There are times when you need answers in order to make correct decisions for your business.
Decisions such as "Should I invest in the latest equipment for our surgery?" or "I wonder if adding a mobile unit would be a wise decision" to "Should we put review cards in our lobby or have the staff hand them to the owners when they are done with their appointment?"
Asking questions is important; asking the right questions is vital.
In fact, if you aren't asking the right questions or you're asking the wrong questions, you could be heading for big trouble.
First, you have to ask the right questions of the right audience. This sounds simple enough, but often this is the most difficult thing to get right. Ultimately in a service business, the right audience is your customer.
But what questions should you ask, when should you ask and what is the best way to ask them can often stop you in your tracks.
From emails to surveys to questionnaires in the office - there are many ways to get your question across.
I recently came across an excellent article on the website Negotions.com that provides some good answers that I found useful. I've excerpted some of the article here and provided a link to the entire article afterwards.
How do I ask Customer Questions?
|What questioning techniques will best help me determine my customer's needs and motives?|
There are several different types of questions that you can use when trying to understand the needs and concerns of a client. Careful not to start with closed ended questions. Closed ended questions can only be answered with a “yes” or “no”. Following are the more productive types of questions to ask. When eliciting information, phrase your question to get a response that includes the information that you want to elicit from your customer.
1. Open-ended questions
These are the best sort of questions to start with, as they usually require a detailed elaboration and cannot be answered with a simple ‘yes’ or ‘no’ response. They consist of using variations of who, what, where, when, why, and how. The respondent has no alternative but to elaborate:
Examples: “How did you arrive at that particular price?”
“What are your goals?”
“Why is this your biggest challenge right now?”

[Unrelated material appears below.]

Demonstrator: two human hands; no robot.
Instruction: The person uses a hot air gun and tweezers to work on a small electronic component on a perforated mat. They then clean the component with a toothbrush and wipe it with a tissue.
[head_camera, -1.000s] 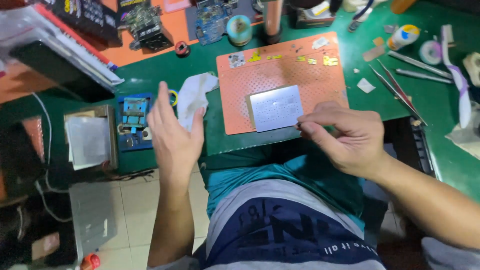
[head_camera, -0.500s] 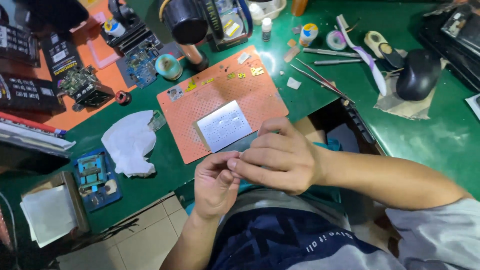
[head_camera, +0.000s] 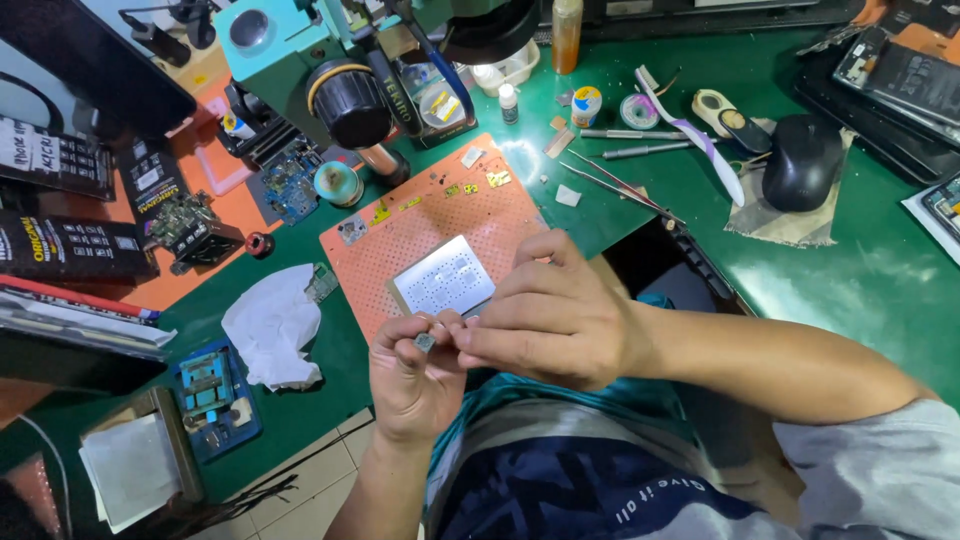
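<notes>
My left hand pinches a tiny grey square chip between thumb and fingers, just off the near edge of the orange perforated mat. Fingertips of my right hand meet the left hand's at the same chip. A silver metal stencil plate with rows of small holes lies on the mat right behind both hands. Small gold-coloured parts sit at the mat's far edge.
A microscope head hangs over the green bench. Tweezers, a black mouse, a crumpled white tissue, a blue jig, circuit boards and boxes at the left surround the mat.
My hands came together over the mat's near edge and now pinch a small chip between them. The view swung upward and right, bringing the microscope into sight.
</notes>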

2. Open opportunity questions
This form of question invites the customer to participate and offer their personal views.
Example: “What do you think of this option as a solution?”
3. Leading Questions
Try to guide the customer to a point of view in a persuasive manner. Be very careful and sparing with these types of questions.

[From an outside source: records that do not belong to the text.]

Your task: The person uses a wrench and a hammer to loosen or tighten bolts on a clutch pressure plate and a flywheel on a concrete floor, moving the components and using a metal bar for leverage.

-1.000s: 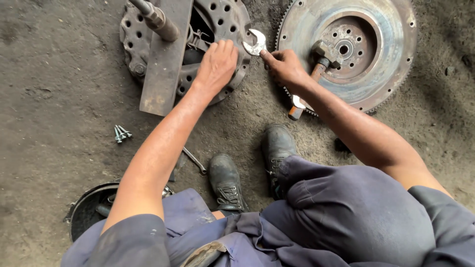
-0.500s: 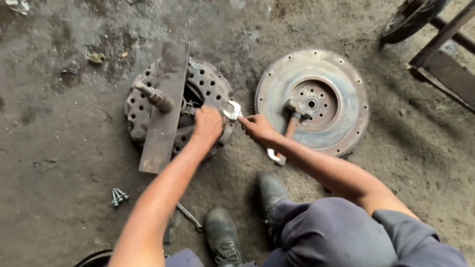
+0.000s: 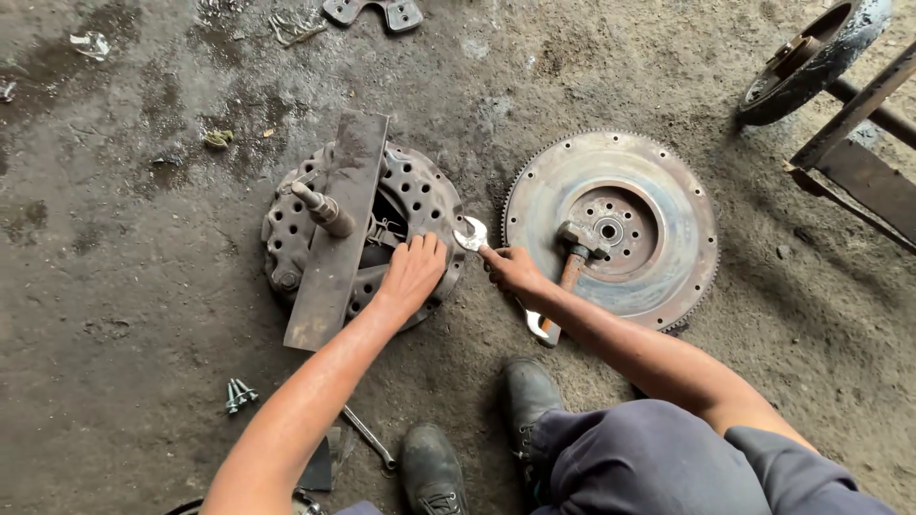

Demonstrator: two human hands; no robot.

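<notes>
Squatting on the floor, working a spanner at the clutch pressure plate.

Largest first: flywheel lies flat just beyond my right hand, a hammer resting across its hub. Clutch pressure plate sits under my left hand, with a flat steel bar laid across it and a shaft stub standing up through the bar. Left hand lies open, palm down, pressing the plate's rim. Right hand is closed around a double-ended spanner, its open end at the plate's edge between my hands. Step looks like working a rim bolt; next move needs the spanner seated square while my left steadies the plate. Loose bolts lie near my left elbow. No packages, labels or signs visible.
</notes>
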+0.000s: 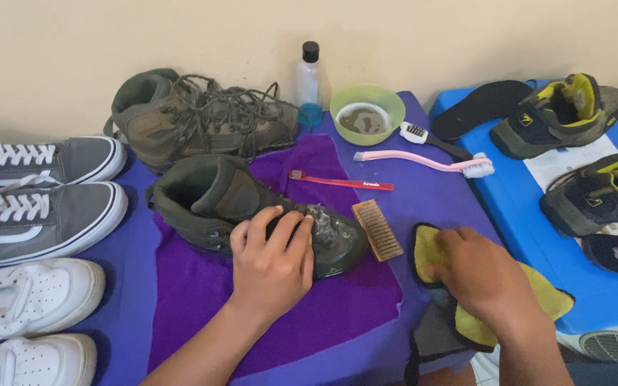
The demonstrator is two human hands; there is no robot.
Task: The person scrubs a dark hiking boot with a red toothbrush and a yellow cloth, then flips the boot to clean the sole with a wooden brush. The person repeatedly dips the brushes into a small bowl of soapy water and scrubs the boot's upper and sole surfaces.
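Note:
An olive-green hiking boot (212,200) without laces lies on a purple cloth (202,293), its toe wet and soapy. My left hand (272,261) rests on the boot's front, fingers curled over it. My right hand (482,275) presses down on a yellow cloth with dark edging (541,300) at the table's right edge. A wooden brush (377,229) lies between the boot and the yellow cloth.
A second, laced boot (202,118) stands behind. A red toothbrush (341,182), pink brush (423,161), black-and-white brush (430,139), green bowl (389,100) and clear bottle (310,78) sit at the back. Grey sneakers (37,214) and white sneakers (23,300) lie left; dark shoes with yellow trim (556,118) on a blue surface (538,236) right.

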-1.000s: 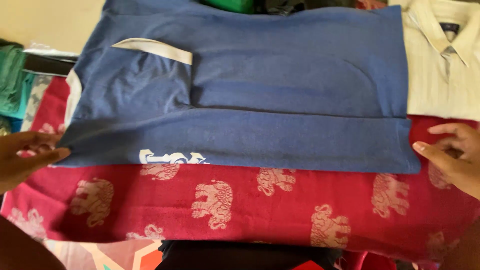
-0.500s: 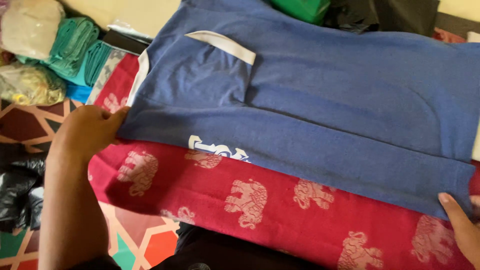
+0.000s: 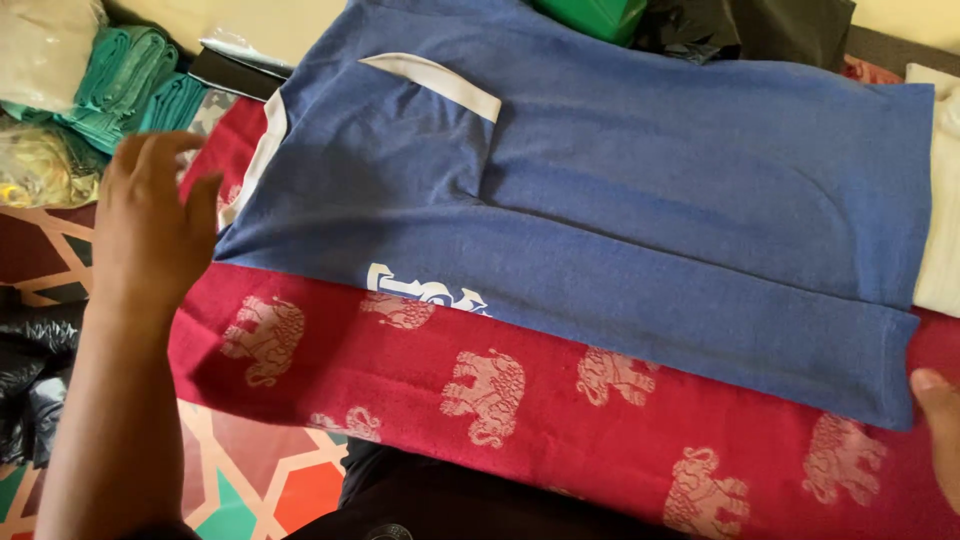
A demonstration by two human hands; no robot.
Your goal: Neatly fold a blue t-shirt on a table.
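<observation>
Over the left end of the blue shirt (image 3: 620,200) I see my left hand (image 3: 150,225) raised, back toward the camera, fingers (image 3: 165,150) spread apart and holding nothing, the forearm running down to the bottom left corner. My right hand (image 3: 940,430) shows only as a thumb and palm edge at the frame's right border, just beside the shirt's lower right corner; I cannot tell how its fingers are set. That shirt lies flat and folded, with a white-trimmed sleeve near its upper left, on a red cloth with elephant figures (image 3: 500,400). Left of the shirt sit stacked green fabrics (image 3: 130,85); a cream garment (image 3: 940,200) touches its right edge. Below the shirt's long folded edge, the red cloth lies uncovered.
</observation>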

Example: “So if you were to save $1 million through using our product, would it have been a worthwhile purchase?
4. Probing Questions
When you need to gain a better insight into a person’s thought process to further illuminate their rationale or position.
Examples: “Could you provide us with more detail in how you analyzed the data?”
“What path did you take to arrive at that solution?”
5. Emotional thermometer
There are occasions when you will sense that something might be starting to boil beneath the surface. You may wish to address a pending emotional response that might otherwise de-rail your sale if left unchecked. So check how the other person feels.
Examples: “How do you feel about the third option?”
“You don’t look happy, may I ask why?”
Here is a link to the whole article: http://www.negotiations.com/questions/customer-questions/
Asking the right questions of the right people, be it customers, staff, friends or family, will give you the answers that help you achieve the results you want.